In our pipeline, the object returned from the WikiArticleIterator
contains a title property which we simply pass on to the new Article
object.
Whereas we use the text
property to determine the type of the article, in this case based on the presence of an infobox, and then store the compressed content in the object.
We do the compression here in the future so that we can utilise the multicore power of the CPUs in our machines (This step will be executed several times in parallel).
As only the music related articles are relevant for us later on, we just store an empty bytearray in the articles of the type Other
.
For the compression, we utilise the BZip2 implementation in the Apache Common Compress package.
Using a ByteArrayOutputStream
, we can compress the text data on-the-fly in memory.

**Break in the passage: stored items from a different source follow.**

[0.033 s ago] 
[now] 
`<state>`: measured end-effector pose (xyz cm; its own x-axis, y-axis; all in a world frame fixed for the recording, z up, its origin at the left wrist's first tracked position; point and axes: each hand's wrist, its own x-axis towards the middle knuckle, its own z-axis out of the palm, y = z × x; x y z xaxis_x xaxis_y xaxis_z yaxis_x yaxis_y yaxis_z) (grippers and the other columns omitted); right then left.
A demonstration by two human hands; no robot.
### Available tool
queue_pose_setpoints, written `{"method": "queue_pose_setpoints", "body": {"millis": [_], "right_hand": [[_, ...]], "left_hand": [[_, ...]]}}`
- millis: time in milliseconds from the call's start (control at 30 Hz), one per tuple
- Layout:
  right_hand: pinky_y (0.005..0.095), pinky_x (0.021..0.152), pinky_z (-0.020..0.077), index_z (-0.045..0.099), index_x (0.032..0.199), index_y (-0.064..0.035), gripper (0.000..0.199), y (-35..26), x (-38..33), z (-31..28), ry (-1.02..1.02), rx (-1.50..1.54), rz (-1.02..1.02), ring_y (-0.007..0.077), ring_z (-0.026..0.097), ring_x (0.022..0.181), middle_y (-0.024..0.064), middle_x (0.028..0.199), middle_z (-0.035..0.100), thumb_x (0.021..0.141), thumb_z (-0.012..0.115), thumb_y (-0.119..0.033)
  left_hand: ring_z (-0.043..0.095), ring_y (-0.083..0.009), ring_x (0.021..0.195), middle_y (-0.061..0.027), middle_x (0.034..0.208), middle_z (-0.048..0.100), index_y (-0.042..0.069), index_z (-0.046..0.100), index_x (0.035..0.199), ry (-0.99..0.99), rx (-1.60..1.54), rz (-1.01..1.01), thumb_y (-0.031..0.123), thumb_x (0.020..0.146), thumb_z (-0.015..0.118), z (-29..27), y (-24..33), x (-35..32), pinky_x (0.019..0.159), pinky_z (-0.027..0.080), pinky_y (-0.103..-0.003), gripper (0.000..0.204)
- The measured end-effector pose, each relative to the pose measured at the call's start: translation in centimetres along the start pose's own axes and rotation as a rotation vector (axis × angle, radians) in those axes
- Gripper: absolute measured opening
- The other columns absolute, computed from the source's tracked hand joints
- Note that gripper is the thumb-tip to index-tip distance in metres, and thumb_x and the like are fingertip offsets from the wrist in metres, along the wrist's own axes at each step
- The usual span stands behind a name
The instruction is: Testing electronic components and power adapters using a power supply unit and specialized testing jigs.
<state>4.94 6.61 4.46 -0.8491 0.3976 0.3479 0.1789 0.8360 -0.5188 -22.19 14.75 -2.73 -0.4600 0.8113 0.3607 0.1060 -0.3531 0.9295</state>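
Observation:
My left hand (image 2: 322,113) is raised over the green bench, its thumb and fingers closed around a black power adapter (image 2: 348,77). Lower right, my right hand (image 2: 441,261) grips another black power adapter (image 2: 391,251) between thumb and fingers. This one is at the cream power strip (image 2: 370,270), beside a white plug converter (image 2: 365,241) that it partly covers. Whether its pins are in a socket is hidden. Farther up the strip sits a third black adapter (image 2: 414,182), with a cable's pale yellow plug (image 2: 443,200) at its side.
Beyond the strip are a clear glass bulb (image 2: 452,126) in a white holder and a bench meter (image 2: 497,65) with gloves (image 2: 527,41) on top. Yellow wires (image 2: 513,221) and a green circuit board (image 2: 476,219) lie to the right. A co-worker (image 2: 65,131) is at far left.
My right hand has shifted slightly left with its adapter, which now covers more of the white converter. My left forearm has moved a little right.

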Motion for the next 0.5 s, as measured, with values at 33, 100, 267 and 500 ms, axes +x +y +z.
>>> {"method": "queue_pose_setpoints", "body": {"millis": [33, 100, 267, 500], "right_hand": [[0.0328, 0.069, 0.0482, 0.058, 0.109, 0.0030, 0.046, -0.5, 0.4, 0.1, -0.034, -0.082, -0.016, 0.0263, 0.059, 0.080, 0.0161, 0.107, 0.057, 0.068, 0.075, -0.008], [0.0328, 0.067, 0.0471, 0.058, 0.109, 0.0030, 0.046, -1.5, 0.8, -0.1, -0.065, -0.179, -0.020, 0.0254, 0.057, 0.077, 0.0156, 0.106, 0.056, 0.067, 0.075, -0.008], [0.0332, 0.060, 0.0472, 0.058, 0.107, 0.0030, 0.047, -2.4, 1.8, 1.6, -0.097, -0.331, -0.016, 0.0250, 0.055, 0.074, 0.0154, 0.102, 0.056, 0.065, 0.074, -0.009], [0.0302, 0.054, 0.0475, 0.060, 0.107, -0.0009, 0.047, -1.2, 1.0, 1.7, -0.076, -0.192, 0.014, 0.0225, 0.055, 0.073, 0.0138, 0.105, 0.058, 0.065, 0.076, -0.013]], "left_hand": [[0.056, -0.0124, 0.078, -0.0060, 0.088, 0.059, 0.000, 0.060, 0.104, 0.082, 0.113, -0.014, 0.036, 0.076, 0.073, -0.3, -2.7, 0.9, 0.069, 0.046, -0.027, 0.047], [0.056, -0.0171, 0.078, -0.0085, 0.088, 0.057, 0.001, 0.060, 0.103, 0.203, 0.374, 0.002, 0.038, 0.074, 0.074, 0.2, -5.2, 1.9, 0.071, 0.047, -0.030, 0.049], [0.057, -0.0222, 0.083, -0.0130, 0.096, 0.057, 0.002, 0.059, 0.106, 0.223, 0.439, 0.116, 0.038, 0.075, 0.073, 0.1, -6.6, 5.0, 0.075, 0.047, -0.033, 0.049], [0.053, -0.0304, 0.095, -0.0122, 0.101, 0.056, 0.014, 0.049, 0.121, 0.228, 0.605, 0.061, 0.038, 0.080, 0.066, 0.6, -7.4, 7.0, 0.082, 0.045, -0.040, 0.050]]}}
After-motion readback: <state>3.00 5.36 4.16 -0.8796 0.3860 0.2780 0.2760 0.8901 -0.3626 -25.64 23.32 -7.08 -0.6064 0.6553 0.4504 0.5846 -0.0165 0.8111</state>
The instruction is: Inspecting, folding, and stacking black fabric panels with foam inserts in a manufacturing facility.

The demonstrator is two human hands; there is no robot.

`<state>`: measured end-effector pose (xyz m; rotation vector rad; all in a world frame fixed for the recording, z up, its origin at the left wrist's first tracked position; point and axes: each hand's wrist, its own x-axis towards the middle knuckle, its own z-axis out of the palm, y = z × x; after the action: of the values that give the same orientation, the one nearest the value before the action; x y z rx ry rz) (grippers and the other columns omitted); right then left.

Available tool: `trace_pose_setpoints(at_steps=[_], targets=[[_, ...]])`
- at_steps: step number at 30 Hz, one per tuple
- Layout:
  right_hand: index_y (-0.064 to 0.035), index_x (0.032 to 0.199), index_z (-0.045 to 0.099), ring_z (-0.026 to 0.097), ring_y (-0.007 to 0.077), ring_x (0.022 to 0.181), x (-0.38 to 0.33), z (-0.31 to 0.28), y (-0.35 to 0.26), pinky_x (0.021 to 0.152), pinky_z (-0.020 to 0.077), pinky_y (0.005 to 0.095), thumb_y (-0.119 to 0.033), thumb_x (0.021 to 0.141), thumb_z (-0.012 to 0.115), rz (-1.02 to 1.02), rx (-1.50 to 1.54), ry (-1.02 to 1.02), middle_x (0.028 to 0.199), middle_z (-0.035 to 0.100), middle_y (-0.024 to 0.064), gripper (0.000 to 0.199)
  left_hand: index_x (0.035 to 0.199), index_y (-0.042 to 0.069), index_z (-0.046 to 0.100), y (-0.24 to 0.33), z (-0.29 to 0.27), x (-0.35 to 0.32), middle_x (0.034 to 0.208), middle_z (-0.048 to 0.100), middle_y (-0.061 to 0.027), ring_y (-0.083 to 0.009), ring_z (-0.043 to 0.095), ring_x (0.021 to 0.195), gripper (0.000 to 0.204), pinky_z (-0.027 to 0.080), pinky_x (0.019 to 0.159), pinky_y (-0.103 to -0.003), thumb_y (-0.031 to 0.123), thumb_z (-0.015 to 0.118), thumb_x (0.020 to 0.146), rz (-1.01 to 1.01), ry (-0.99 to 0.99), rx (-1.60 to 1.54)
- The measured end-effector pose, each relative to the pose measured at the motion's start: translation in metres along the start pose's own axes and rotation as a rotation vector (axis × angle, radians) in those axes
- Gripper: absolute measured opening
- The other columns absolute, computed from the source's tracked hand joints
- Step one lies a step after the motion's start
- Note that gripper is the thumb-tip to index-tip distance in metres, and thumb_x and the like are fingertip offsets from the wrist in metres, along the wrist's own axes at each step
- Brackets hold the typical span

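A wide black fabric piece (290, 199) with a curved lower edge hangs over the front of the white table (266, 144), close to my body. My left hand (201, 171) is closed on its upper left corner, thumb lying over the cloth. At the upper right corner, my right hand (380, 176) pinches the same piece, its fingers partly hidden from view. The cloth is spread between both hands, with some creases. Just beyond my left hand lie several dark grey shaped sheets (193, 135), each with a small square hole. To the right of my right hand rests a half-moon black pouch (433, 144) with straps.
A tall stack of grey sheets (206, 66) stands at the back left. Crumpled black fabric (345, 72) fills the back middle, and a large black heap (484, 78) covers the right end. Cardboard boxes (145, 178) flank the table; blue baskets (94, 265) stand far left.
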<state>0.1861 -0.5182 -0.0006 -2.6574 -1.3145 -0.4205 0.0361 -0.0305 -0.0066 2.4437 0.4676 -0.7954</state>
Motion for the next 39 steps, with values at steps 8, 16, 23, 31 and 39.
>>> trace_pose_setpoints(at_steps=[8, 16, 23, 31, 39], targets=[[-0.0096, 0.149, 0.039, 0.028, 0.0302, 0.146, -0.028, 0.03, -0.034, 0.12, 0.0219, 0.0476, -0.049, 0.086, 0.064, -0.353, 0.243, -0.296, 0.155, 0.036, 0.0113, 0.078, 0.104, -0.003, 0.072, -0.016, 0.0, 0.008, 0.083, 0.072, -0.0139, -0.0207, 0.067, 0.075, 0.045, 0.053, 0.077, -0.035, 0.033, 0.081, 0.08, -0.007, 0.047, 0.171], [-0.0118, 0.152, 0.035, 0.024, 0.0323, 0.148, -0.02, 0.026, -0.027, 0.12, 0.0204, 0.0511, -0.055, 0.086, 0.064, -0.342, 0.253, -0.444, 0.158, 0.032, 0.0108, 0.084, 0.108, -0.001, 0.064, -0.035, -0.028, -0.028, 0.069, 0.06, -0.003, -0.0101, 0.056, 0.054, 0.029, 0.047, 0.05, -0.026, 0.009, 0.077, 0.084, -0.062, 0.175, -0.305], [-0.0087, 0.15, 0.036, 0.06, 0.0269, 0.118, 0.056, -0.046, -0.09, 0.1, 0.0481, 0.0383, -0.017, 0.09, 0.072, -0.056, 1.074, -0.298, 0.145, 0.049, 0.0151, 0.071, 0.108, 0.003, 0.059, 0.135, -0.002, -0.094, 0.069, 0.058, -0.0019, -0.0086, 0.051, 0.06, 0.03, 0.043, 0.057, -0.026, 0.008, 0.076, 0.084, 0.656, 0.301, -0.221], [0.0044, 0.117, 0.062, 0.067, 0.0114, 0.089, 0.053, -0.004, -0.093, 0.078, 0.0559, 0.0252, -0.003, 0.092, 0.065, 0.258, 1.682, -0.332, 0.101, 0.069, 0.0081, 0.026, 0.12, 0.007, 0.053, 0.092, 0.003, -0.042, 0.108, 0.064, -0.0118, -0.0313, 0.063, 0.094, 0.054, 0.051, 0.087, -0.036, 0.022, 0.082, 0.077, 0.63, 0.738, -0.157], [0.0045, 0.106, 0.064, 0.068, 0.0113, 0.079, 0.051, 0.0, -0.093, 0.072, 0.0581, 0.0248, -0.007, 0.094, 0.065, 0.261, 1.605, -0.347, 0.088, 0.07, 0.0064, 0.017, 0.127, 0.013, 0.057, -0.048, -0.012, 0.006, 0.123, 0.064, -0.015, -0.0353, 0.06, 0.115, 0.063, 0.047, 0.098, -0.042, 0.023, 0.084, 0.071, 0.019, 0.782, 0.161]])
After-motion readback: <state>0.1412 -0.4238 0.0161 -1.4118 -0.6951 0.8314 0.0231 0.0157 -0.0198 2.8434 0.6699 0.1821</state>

The second step of the pipeline is the filter on only the artist related pages.
This filter is written as we would be dealing with a normal (everything in memory) list: .filter(_.articleType == ArticleType.Artist)
.
The final stage of the whole stream is a Sink
where we define where the results of the pipeline shall go / be stored.
In this implementation, we store each article as a file in the local filesystem.
To handle special characters in the article title that the filesystem might not be able to store, we use the base64 encoded article title as the filename.
Furthermore to have a progress monitoring, we print the current number of saved articles on the command line.
As the sink is a special kind of reduction, we return in each call to our sink function the current number of articles.
With all the parts of the pipeline now implemented, we can plug them together.
As the basis, we need an ActorSystem
and an ActorMaterializer
and also import the default dispatcher into the current scope as implicts which will be picked up by the respective Akka Streams calls.
For the asynchronous tasks, we need to specify how much parallelism we want. We simply default here to the number of available CPUs.
For the pipeline, the first components we initialise are the input, i.e. the source, and the output, i.e. the Sink
which is in our case a routine that stores the final articles on disk and counts the number of processed articles.
To connect source and sink, we add the intermediate steps of the pipeline.
The main step is the guessType
function that we chain with mapAsyncUnordered(numCPUs)
into the pipeline so that we run it several times in parallel.
Afterwards, we apply a filter to only pass the articles about artists to the sink.
With toMat
we start the materialisation of the stream with the storeArticle
function as the destination.
The stream returns a future to the result of the sink function fold. On the completion of this future, we shutdown Akka’s actor system and print the total number of artist pages.